The box contained the last effects of an obscure artist, William Firth MacGregor (1896-1973), along with the details of a long-forgotten trial in the 1960s concerning forgeries of iconic paintings of Canada’s most famous artists, Tom Thomson and the Group of Seven among them.  

This is where the town we call home has a supporting role. Among the probably hundreds of works forged during those years, sometimes simply by removing the real painter’s name and replacing it with a more famous one, were several works originally painted by Oakville’s own Thomas Chatfield (1921-1999) as a young man. When he discovered that some of his paintings had been desecrated, he was so upset he is said to have radically changed his style. 

So, next time you are in Oakville Central Library on Navy Street, admire Chatfield’s oil on canvas titled Montreal River, which has had pride of place there for many years. His paintings have also been exhibited just about anywhere Canadian fine art is put on show. They are a regular feature in the Abbozzo Gallery in Toronto, just as they were when the well-known gallery had pride of place in downtown Oakville. (In the interest of disclosure, your reviewer wrote a story about Mr. Chatfield and his art for The Hamilton Spectator many years ago.) 

THE GREAT CANADIAN ART FRAUD CASE reads like the detective story it actually is. It even boasts a real-life police inspector as the protagonist who delves dutifully into a subject that he initially knows practically nothing about but becomes a bonafide art expert and the hero of the hour.

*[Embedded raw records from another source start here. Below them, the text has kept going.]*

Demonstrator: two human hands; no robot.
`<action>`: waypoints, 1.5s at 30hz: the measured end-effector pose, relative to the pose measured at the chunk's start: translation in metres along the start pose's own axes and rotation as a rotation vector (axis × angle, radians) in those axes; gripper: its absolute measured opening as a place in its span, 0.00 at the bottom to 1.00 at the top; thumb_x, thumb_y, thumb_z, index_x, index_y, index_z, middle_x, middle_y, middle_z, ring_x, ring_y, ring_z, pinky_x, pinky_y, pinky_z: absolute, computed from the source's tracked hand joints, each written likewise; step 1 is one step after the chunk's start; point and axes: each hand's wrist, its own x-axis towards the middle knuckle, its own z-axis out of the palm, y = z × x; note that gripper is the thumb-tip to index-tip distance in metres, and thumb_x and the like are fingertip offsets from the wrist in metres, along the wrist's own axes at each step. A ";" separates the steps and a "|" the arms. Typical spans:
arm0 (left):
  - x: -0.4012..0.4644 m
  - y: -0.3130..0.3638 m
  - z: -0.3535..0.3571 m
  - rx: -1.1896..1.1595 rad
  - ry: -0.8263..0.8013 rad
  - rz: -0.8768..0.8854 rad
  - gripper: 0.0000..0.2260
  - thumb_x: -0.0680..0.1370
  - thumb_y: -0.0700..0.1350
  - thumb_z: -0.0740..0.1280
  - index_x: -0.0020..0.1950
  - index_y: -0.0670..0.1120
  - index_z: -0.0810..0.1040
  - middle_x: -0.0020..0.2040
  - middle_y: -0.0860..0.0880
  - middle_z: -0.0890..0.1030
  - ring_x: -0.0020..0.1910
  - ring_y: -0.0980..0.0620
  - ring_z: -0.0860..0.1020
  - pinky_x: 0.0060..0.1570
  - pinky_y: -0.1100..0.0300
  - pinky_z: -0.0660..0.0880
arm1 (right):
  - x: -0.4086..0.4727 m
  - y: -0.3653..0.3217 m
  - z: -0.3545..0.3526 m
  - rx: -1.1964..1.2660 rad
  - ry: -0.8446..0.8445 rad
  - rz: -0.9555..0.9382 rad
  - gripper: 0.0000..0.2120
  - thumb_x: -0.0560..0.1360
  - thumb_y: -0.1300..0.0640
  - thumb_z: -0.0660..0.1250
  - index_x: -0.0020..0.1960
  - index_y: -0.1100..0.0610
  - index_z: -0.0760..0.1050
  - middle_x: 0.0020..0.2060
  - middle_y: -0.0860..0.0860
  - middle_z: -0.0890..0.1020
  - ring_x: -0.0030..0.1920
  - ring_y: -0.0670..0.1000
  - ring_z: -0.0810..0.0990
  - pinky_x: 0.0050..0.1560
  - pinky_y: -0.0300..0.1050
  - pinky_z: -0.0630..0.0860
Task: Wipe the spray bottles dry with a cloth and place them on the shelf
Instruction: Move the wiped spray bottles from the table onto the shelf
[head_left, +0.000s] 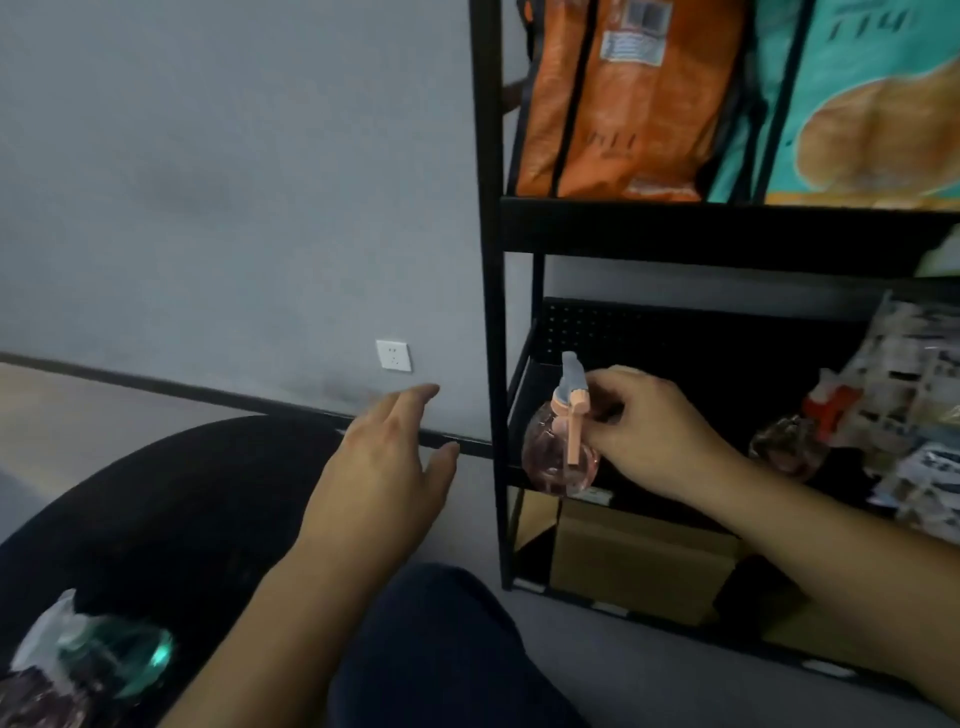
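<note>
The pink spray bottle (558, 457), light, rigid and likely slick, hangs by its neck from the right hand (644, 431) fingers at the shelf (727, 228); left hand (384, 467) relaxed, empty

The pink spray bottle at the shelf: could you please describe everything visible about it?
The pink spray bottle has a round, clear pink-tinted body, seemingly plastic, a pink trigger hanging down and a grey-blue nozzle head. It stands upright at the front left edge of the black shelf's lower tier. The right hand grips its neck.

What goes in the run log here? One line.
right hand holds pink bottle at shelf | left hand open | green bottle waiting
</note>
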 end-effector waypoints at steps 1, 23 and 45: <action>0.004 0.008 0.008 -0.003 -0.011 0.019 0.29 0.84 0.55 0.69 0.83 0.55 0.64 0.78 0.53 0.72 0.75 0.51 0.72 0.73 0.55 0.69 | -0.001 0.010 -0.008 -0.009 0.012 0.019 0.13 0.74 0.49 0.77 0.58 0.47 0.83 0.49 0.42 0.81 0.49 0.41 0.81 0.48 0.38 0.77; 0.078 0.098 0.139 -0.022 -0.207 0.236 0.27 0.83 0.54 0.69 0.81 0.55 0.67 0.76 0.55 0.74 0.74 0.53 0.72 0.64 0.62 0.72 | 0.027 0.187 -0.072 -0.134 0.173 0.415 0.09 0.78 0.57 0.72 0.57 0.49 0.84 0.47 0.45 0.84 0.45 0.44 0.81 0.35 0.26 0.71; 0.094 0.107 0.140 -0.027 -0.197 0.241 0.27 0.82 0.53 0.71 0.80 0.53 0.69 0.74 0.53 0.76 0.70 0.51 0.77 0.63 0.60 0.74 | 0.035 0.205 -0.078 -0.245 0.215 0.530 0.09 0.78 0.50 0.68 0.57 0.49 0.82 0.47 0.49 0.86 0.55 0.52 0.84 0.71 0.60 0.72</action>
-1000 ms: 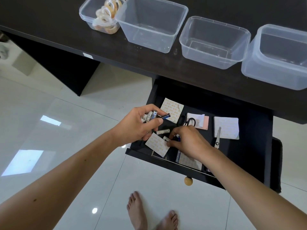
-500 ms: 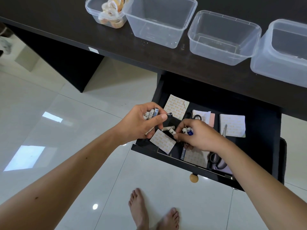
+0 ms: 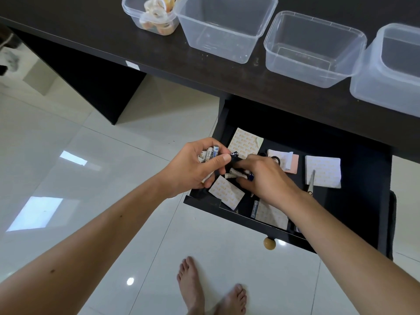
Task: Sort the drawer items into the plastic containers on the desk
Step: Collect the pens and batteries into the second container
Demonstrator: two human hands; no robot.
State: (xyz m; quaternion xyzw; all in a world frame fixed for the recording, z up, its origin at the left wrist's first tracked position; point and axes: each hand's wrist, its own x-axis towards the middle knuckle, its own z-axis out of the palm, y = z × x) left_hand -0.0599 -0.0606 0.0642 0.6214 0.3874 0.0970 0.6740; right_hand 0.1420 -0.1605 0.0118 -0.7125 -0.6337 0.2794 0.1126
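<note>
Batteries (image 3: 210, 153) bunched in left hand (image 3: 193, 169), fingers curled round bundle, thumb pinning one black cell. More batteries (image 3: 237, 173) pinched by right hand (image 3: 266, 178) over drawer (image 3: 354, 201). Risk: overfull left grip; cell slips, drops to floor. Containers (image 3: 227, 26) on desk, well apart.

Single head-worn wide-angle view, looking forward and steeply down, close above both hands, open drawer (image 3: 354, 201) at centre frame, dark desk (image 3: 113, 39) edge across the top, tiled floor (image 3: 68, 155) and bare feet (image 3: 191, 287) below, no second view.
</note>
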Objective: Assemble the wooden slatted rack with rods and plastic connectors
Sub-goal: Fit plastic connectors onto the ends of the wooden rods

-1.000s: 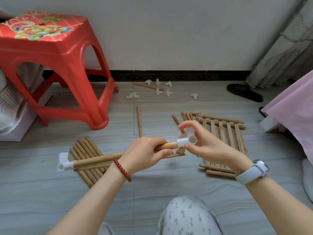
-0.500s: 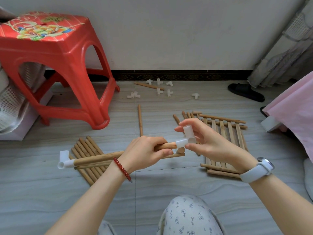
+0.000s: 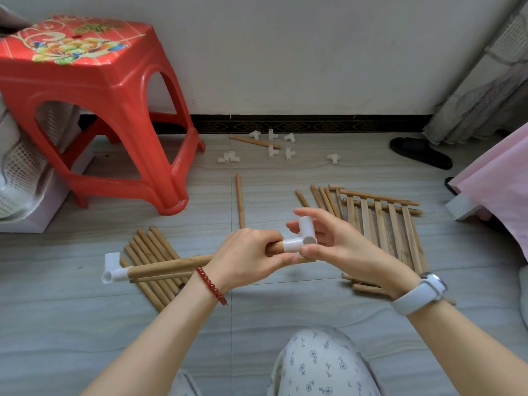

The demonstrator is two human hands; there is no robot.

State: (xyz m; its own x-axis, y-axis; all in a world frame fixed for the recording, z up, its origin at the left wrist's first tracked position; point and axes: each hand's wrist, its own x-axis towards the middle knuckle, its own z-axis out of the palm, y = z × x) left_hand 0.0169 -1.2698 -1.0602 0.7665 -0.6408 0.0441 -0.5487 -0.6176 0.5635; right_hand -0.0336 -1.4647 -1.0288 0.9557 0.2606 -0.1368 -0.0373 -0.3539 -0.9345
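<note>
My left hand [image 3: 251, 257] grips a thick wooden rod [image 3: 171, 265] held level above the floor. A white plastic connector [image 3: 112, 267] caps the rod's left end. My right hand [image 3: 334, 242] pinches a second white connector [image 3: 303, 237] that sits on the rod's right end, one socket pointing up. A thinner rod lies along the underside of the thick one. A bundle of wooden rods [image 3: 151, 261] lies on the floor beneath, and a wooden slatted panel [image 3: 383, 224] rests to the right.
Several loose white connectors [image 3: 273, 150] and a short rod [image 3: 253, 141] lie near the wall. A single rod [image 3: 239, 200] lies mid-floor. A red plastic stool [image 3: 85, 107] stands left, a black slipper [image 3: 420, 152] and pink bedding [image 3: 503, 192] right. My knee [image 3: 320, 364] is at the bottom.
My right hand has turned the connector on the rod's right end, so its free socket now points up instead of being covered by the fingers. The left hand keeps its grip.
</note>
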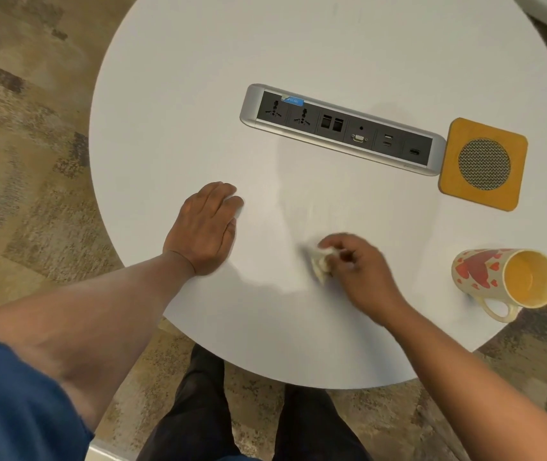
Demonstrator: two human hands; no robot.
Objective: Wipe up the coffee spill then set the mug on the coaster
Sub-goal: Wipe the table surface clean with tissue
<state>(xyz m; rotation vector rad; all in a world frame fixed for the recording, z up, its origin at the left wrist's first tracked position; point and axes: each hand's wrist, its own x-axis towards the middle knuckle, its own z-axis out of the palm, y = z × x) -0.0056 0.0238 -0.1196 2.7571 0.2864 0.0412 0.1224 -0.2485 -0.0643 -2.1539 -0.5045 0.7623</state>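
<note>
Wiping step: your right hand [362,271] is pinching a crumpled white tissue [321,263]; left hand [206,227] is lying flat, fingers together; next you are righting the tipped heart-patterned cream mug [485,271] for the orange square coaster [452,181].

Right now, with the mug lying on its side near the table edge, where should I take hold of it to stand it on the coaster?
Probably by the handle. The mug lies on its side, mouth facing right, handle toward the near table edge. The right hand, once it drops the tissue, can come in from the near side, hook the loop and tip it upright. The coaster sits just beyond.
</note>
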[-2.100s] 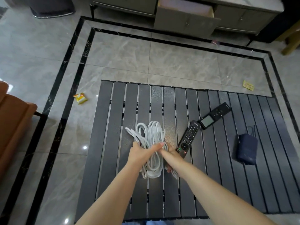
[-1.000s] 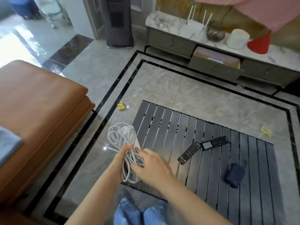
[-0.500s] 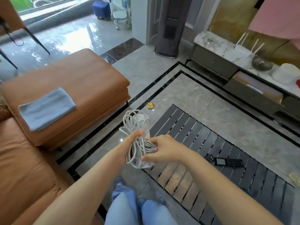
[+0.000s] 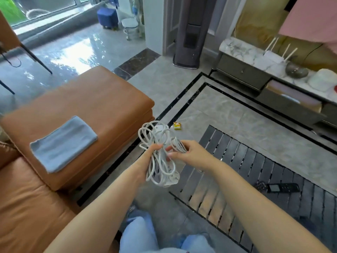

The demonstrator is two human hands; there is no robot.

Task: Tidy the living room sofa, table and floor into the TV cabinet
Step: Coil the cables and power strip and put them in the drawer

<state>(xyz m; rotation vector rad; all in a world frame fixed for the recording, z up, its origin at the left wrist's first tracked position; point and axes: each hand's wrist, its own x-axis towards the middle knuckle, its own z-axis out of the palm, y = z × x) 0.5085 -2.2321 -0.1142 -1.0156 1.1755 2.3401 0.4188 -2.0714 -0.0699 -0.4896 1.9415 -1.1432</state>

Yet, not even the inspector could supply a definitive answer to just who the forger was. (Surely, a painter whose considerable talents could have led to a very different career.) 

It is left to Dellandrea to point the finger, following his years of painstaking research among dusty archives and ramshackle attics, tracking down anyone who had even the briefest recollection of the case as well as those involved in it.   

This large, coffee-table-style book brings to life an almost forgotten scandal amply illustrated by photographs that, in several instances, show the fakes cheek-by-jowl with the genuine article.

But this is no time for complacency, warns Dellandrea in his final chapter, titled Buyer Beware! Many fakes from that tumultuous period in Canadian art are likely still out there, waiting for another credulous buyer. No doubt that is also the case in today’s global art market.

What were you saying about that small oil-on-board your grandmother always maintained was by Tom Thomson? Perhaps it is time to look again!

Goose Lane Editions published THE GREAT CANADIAN ART FRAUD CASE by Jon S. Dellandrea in Oct. 2022. It is available as a hardcover for $47.50 or a Kindle edition for $19.99.